__TO DO__. Return the full set of entries precisely. Do not carry over any pictures.

Segment Start: INFORMATION SHOWN

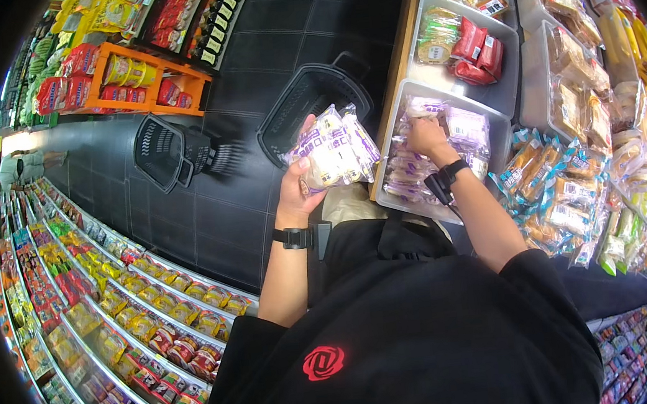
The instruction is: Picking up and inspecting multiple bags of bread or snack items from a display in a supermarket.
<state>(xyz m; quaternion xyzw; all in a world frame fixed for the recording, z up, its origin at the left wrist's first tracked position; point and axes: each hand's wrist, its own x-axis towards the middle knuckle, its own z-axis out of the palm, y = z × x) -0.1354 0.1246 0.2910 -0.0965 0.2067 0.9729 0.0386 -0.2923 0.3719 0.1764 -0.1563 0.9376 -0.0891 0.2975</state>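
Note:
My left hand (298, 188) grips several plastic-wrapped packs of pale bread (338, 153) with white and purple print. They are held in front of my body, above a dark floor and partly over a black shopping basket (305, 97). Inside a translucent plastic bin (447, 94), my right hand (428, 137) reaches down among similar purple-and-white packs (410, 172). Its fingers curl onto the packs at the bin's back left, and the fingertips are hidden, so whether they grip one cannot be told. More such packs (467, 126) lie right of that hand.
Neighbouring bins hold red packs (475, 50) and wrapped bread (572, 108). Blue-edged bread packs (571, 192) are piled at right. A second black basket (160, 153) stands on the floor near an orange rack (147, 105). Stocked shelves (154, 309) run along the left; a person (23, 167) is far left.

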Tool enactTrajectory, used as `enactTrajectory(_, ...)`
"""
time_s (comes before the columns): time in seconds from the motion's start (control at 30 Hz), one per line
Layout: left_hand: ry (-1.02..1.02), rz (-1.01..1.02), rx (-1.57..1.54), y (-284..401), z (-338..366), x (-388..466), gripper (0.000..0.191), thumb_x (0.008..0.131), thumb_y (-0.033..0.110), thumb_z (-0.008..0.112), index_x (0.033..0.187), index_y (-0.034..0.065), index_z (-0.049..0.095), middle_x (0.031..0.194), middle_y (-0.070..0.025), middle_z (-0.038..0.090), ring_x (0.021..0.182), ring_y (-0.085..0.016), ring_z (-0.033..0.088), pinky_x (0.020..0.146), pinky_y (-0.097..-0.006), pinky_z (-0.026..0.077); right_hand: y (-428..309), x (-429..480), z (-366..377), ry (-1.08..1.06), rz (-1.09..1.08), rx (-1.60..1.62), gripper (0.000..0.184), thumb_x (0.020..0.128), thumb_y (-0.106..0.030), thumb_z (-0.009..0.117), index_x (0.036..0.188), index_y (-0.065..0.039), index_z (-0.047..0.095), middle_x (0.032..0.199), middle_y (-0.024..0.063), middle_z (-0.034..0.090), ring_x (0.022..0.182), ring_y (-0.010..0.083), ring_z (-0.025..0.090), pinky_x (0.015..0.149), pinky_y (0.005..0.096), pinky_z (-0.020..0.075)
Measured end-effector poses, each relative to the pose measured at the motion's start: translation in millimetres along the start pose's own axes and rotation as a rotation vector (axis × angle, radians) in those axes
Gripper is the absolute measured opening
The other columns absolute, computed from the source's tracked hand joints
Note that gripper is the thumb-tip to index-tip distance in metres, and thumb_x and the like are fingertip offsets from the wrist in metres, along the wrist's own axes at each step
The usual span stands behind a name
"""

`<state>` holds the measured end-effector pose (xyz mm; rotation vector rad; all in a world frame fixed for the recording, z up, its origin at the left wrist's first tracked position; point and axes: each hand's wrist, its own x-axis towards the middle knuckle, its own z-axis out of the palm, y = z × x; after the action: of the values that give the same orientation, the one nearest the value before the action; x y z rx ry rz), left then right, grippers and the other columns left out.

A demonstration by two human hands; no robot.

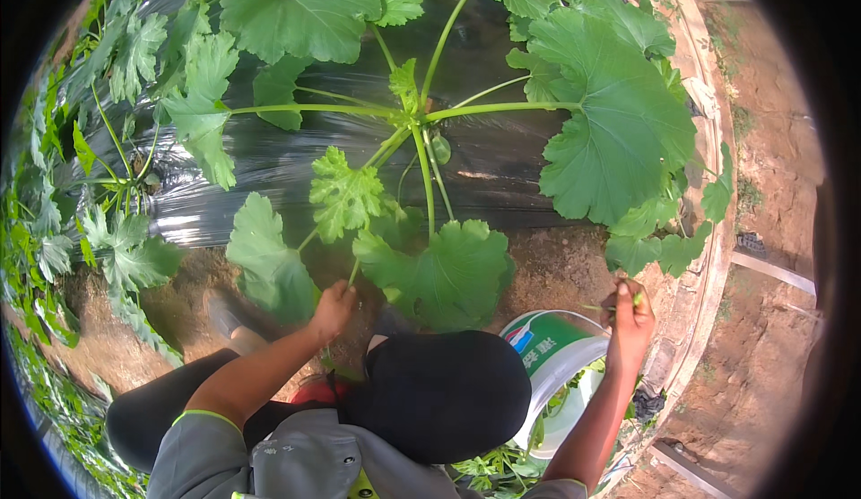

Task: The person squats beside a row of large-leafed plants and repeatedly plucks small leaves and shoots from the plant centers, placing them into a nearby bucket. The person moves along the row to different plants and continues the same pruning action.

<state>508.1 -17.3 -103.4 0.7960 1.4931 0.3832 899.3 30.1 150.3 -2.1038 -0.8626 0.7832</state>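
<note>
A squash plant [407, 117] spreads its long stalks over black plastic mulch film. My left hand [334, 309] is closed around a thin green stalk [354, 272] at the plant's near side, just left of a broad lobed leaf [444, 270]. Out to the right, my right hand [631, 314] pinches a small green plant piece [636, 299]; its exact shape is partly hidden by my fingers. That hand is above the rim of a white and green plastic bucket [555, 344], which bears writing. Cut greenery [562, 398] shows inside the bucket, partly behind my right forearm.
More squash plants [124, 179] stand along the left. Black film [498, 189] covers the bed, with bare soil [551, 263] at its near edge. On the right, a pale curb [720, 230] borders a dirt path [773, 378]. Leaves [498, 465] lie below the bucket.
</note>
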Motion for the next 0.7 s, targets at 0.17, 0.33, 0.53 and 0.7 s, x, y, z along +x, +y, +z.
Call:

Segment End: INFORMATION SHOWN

__EXERCISE SOLUTION__.
The instruction is: Picking up and inspecting multiple bags of bread or snack items from a display in a supermarket.
<state>(xyz m; quaternion xyzw; all in a world frame fixed for the recording, z up, its origin at the left wrist's first tracked position; point and axes: each hand's wrist, its own x-axis towards the middle knuckle, its own z-axis out of the palm, y = z × x) -0.1354 0.1246 0.2910 -0.0965 0.2067 0.9729 0.0386 -0.2923 0.3719 0.1764 -0.1563 0.9376 -0.0891 0.2975</state>
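Note:
My left hand (298, 188) grips several plastic-wrapped packs of pale bread (338, 153) with white and purple print. They are held in front of my body, above a dark floor and partly over a black shopping basket (305, 97). Inside a translucent plastic bin (447, 94), my right hand (428, 137) reaches down among similar purple-and-white packs (410, 172). Its fingers curl onto the packs at the bin's back left, and the fingertips are hidden, so whether they grip one cannot be told. More such packs (467, 126) lie right of that hand.
Neighbouring bins hold red packs (475, 50) and wrapped bread (572, 108). Blue-edged bread packs (571, 192) are piled at right. A second black basket (160, 153) stands on the floor near an orange rack (147, 105). Stocked shelves (154, 309) run along the left; a person (23, 167) is far left.
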
Tool enactTrajectory, used as `enactTrajectory(_, ...)`
"""
time_s (comes before the columns): time in seconds from the motion's start (control at 30 Hz), one per line
Layout: left_hand: ry (-1.02..1.02), rz (-1.01..1.02), rx (-1.57..1.54), y (-284..401), z (-338..366), x (-388..466), gripper (0.000..0.191), thumb_x (0.008..0.131), thumb_y (-0.033..0.110), thumb_z (-0.008..0.112), index_x (0.033..0.187), index_y (-0.034..0.065), index_z (-0.049..0.095), middle_x (0.031..0.194), middle_y (-0.070..0.025), middle_z (-0.038..0.090), ring_x (0.021..0.182), ring_y (-0.085..0.016), ring_z (-0.033..0.088), pinky_x (0.020..0.146), pinky_y (-0.097..-0.006), pinky_z (-0.026..0.077); right_hand: y (-428..309), x (-429..480), z (-366..377), ry (-1.08..1.06), rz (-1.09..1.08), rx (-1.60..1.62), gripper (0.000..0.184), thumb_x (0.020..0.128), thumb_y (-0.106..0.030), thumb_z (-0.009..0.117), index_x (0.036..0.188), index_y (-0.065..0.039), index_z (-0.047..0.095), middle_x (0.032..0.199), middle_y (-0.024..0.063), middle_z (-0.034..0.090), ring_x (0.022..0.182), ring_y (-0.010..0.083), ring_z (-0.025..0.090), pinky_x (0.015..0.149), pinky_y (0.005..0.096), pinky_z (-0.020..0.075)
Measured end-effector poses, each relative to the pose measured at the motion's start: translation in millimetres along the start pose's own axes and rotation as a rotation vector (axis × angle, radians) in those axes
Gripper is the absolute measured opening
The other columns absolute, computed from the source's tracked hand joints
Note that gripper is the thumb-tip to index-tip distance in metres, and thumb_x and the like are fingertip offsets from the wrist in metres, along the wrist's own axes at each step
The usual span stands behind a name
"""

`<state>` holds the measured end-effector pose (xyz mm; rotation vector rad; all in a world frame fixed for the recording, z up, its origin at the left wrist's first tracked position; point and axes: each hand's wrist, its own x-axis towards the middle knuckle, its own z-axis out of the palm, y = z × x; after the action: of the values that give the same orientation, the one nearest the value before the action; x y z rx ry rz), left then right, grippers and the other columns left out.

A demonstration by two human hands; no robot.


Task: The person squats beside a row of large-leafed plants and repeatedly plucks small leaves and shoots from the plant centers, placing them into a nearby bucket. The person moves along the row to different plants and continues the same pruning action.

<state>508.1 -17.3 -103.4 0.7960 1.4931 0.3832 899.3 30.1 150.3 -2.1038 -0.8626 0.7832</state>
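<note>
A squash plant [407, 117] spreads its long stalks over black plastic mulch film. My left hand [334, 309] is closed around a thin green stalk [354, 272] at the plant's near side, just left of a broad lobed leaf [444, 270]. Out to the right, my right hand [631, 314] pinches a small green plant piece [636, 299]; its exact shape is partly hidden by my fingers. That hand is above the rim of a white and green plastic bucket [555, 344], which bears writing. Cut greenery [562, 398] shows inside the bucket, partly behind my right forearm.
More squash plants [124, 179] stand along the left. Black film [498, 189] covers the bed, with bare soil [551, 263] at its near edge. On the right, a pale curb [720, 230] borders a dirt path [773, 378]. Leaves [498, 465] lie below the bucket.
</note>
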Motion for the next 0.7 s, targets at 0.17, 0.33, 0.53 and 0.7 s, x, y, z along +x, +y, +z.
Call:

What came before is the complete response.